Today in Baseball History, we get the beginning of one of the most pernicious aspects of Baseball in America:

1910 At American League Park II in Washington, D.C., William Taft becomes the first president to throw out the ceremonial first pitch. Senator legend Walter Johnson one-hits the A's, 3-0 in the season opener.

Nothing sucks like forced patriotism. Especially since 9/11, the whole bullshit has gotten worse: adding "God Bless America" to the pre-game songs every Sunday (every day at Yankee Stadium, if I recall correctly), children reciting the Pledge of Allegiance, fly-overs by jet fighters, fuck. I half-joke that teams no longer offer a rain check on the back of the tickets: instead, it's a loyalty oath. And to think, before the Great War, it was unheard of for the National Anthem to be associated with sports: was considered undignified.

But at least some other interesting things happened once upon a time today. The team Bud Selig thought he would get before he hijacked the Pilots played their first home game on this date:

1969 In the first regular season game played outside the United States, the Expos play their first home game, treating 29,184 fans at Jarry Park to an 8-7 win over St. Louis. Montreal moundsman Larry Jaster throws baseball's first international pitch to Cardinal left fielder Lou Brock.

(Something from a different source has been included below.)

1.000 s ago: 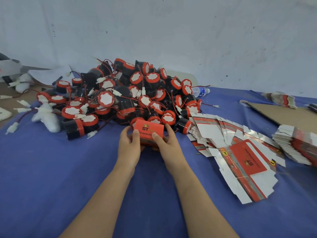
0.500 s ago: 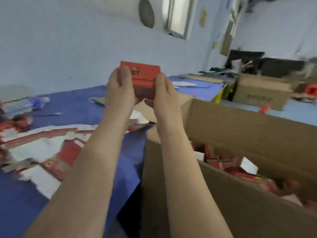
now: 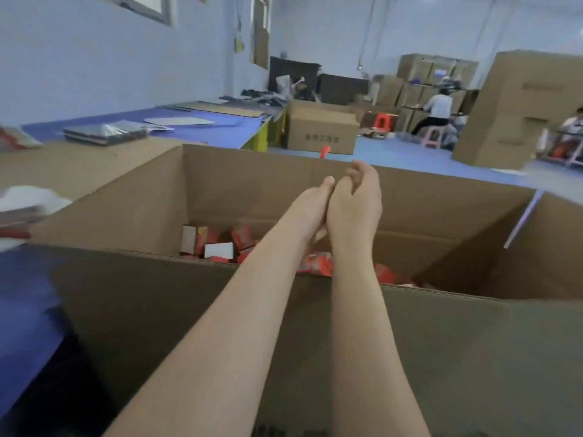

When the expansion envelopes were being dramatically opened, Selig saw the "M" of "Montreal" and thought for sure it meant "Milwaukee." Nope, had to wait to steal Seattle's Pilots. And a team should've gone to Milwaukee in the first place, since Montreal was never really a baseball town, and eventually they lost the franchise to Washington DC.

And one of the villain/heroes of the Black Sox Scandal, Eddie Cicotte, on this date:

1917 White Sox hurler Eddie Cicotte no-hits the Browns, 11-0. The Michigan native will finish the season with twenty-eight wins.

Legend has it that he got only 28 victories in 1917 because cheapskate ChiSox owner Charles Comiskey had him benched to avoid paying a promised bonus for a 30-win season.